Delhi Capitals needed 36 off the last over to beat Rajasthan Royals that night at the Wankhede Stadium. Rovman Powell took them halfway there, by dispatching the first three balls, from Obed McCoy, for sixes.
At this point, the focus shifted from the ground to the Delhi dugout. Powell’s teammates were not celebrating, as one would expect them to. Instead, Delhi captain Rishabh Pant, along with at least one teammate, was signalling Powell and Kuldeep Yadav to come off.
The third ball had been a high full toss. Powell had stepped out to biff it over mid wicket. A six, but should it also have been called a no ball?The Delhi camp had certainly thought so.
But Nitin Menon and Nikhil Patwardhan, the on-field umpires, did not think so.

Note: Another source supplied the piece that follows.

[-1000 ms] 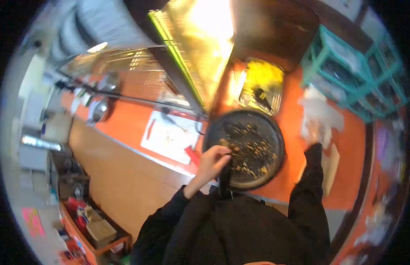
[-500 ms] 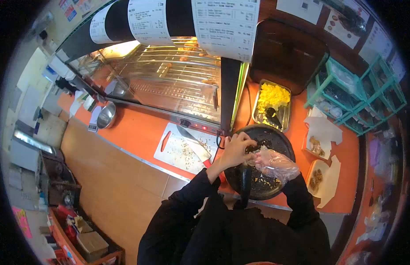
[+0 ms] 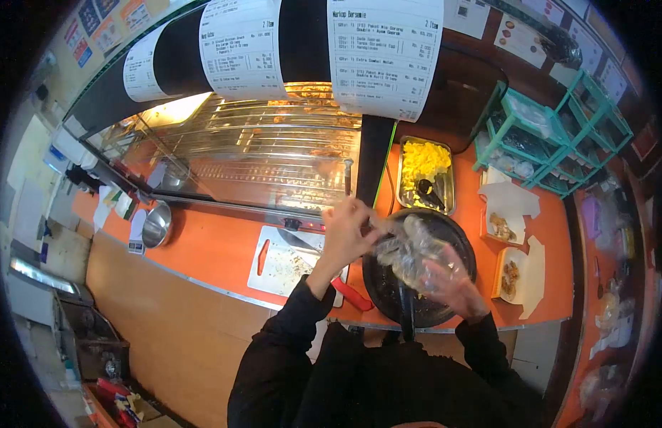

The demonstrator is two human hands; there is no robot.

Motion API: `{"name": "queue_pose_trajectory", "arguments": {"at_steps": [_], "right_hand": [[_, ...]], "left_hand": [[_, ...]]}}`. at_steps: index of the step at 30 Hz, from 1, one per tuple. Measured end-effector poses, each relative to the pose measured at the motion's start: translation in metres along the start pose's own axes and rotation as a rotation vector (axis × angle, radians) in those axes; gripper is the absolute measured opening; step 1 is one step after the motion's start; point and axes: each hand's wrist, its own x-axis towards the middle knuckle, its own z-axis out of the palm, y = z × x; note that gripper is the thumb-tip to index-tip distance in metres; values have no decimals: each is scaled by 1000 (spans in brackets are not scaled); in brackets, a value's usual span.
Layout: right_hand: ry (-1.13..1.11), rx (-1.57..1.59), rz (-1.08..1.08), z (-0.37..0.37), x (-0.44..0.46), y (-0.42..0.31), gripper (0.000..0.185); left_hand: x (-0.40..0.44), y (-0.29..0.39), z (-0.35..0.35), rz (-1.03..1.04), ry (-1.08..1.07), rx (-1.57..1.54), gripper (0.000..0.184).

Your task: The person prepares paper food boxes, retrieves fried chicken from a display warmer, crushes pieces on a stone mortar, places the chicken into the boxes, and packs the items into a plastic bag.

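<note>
A clear plastic glove is stretched between my two hands over a round, dark, thick-rimmed dish. My left hand is closed, its fingertips pinching the glove's finger end. My right hand is partly inside the glove, fingers extended, with the wrist bare. A dark rod-like handle lies over the dish's near rim; I cannot tell whether it is attached. Left of the dish, a red-handled knife lies across a white cutting board bearing chopped bits.
Behind the dish stands a metal tray of yellow food. Two open paper boxes with food sit at right, below green drawers. A glass warming cabinet with hanging receipts borders the orange counter. A metal bowl stands left.
My left hand has moved up and left, pulling the glove's finger end. The glove has slid partway off my right hand, baring the wrist. The view has shifted.
</note>
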Motion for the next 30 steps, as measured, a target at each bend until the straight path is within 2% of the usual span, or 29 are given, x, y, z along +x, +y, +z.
{"name": "queue_pose_trajectory", "arguments": {"at_steps": [1,2,4,10,12,14,15,22,25,27,28,29,30], "right_hand": [[27,2,-94,3,1,-4,94],[53,7,-188,7,2,-8,95],[99,-58,-245,25,12,-16,95],[133,-220,-419,67,54,14,107],[124,-233,-433,71,65,23,105],[27,-78,-469,79,72,26,92],[11,-107,-462,75,76,28,89],[-52,-86,-507,89,105,35,87],[-84,-217,-393,94,138,35,88],[-39,-446,-310,103,164,29,78],[-38,-444,-315,101,183,28,78],[125,-906,-673,96,205,28,67],[189,-1140,-848,101,213,18,62]], "left_hand": [[6,-15,3,67,229,-104,21],[12,-20,-2,70,224,-107,21],[24,-24,-12,-36,603,55,17],[37,-40,-10,44,572,271,15],[38,-28,-16,82,568,270,15],[38,-26,-16,114,564,268,14],[39,-29,-12,110,573,301,13],[40,-46,-20,62,649,374,16],[34,-59,-38,0,628,344,15],[33,-68,-44,-69,640,240,13],[33,-70,-47,-63,639,240,13],[31,-72,-49,-117,618,195,14],[31,-73,-50,-173,597,150,14]]}}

So sure were they of their verdict that they did not even refer to Yeshwant Barde, the television umpire.
The target was, as a result, 18 from three balls, and not 17 for four (and a free hit to boot).
Had Powell and Kuldeep walked off, Rajasthan would have won the match on a concession.
Pant was later fined his entire match fee. Shardul Thakur, also part of the act, was fined half his match fee. Assistant coach Pravin Amre, who actually stepped on to the field to request Menon and Patwardhan to refer to Barde, was banned for a match (and fined his fees).
The matter was done and dusted. Discussions over avoidance of a repetition, however, continue.
The television umpire can, of course, check the height for every ball in the same way they do for the foot of the bowler. Since this will apply only to full-tosses (and very high bouncers, for wides), they need not check for every ball. However, there is a problem.
Powell had, as mentioned above, met the ball outside the crease. At that point, the ball was above his waist, but it was also dipping. Law 41.7.1 states: ‘Any delivery, which passes or would have passed, without pitching, above waist height of the striker standing upright at the popping crease, is unfair. Whenever such a delivery is bowled, the umpire shall call and signal No ball.’
The legality of the ball, thus, would have depended on guesswork by the umpires and nothing else. Based on the trajectory of the ball until the point of impact, they would have had to estimate – correctly – where the ball would have passed the batter had he been standing upright inside the crease.
Even with television replays that is a difficult task. Checking the foot is easier, for it involves observation, not prediction. To assess the possible height at the crease, one needs to use projections. Hawkeye does that, but it is too time-consuming a process to be used multiple times over the course of a match, more so given how frequently teams fail to keep up with the over rate during the IPL.
However, with technology at their disposal, the authorities can always club the calls with the DRS, a process still restricted to dismissals. DRS was introduced to minimise umpiring errors, to equip the sides to question – and attempt to overrule – an umpiring decision they thought were wrong.
Making close calls like height (for no-balls) and line (for wides) of the ball eligible for DRS will be another step towards reducing human errors. If time is an issue, the number of referrals can remain what they are – two or three per innings depending on the format. That will prevent the sides from hesitating to refer unless they are absolutely certain.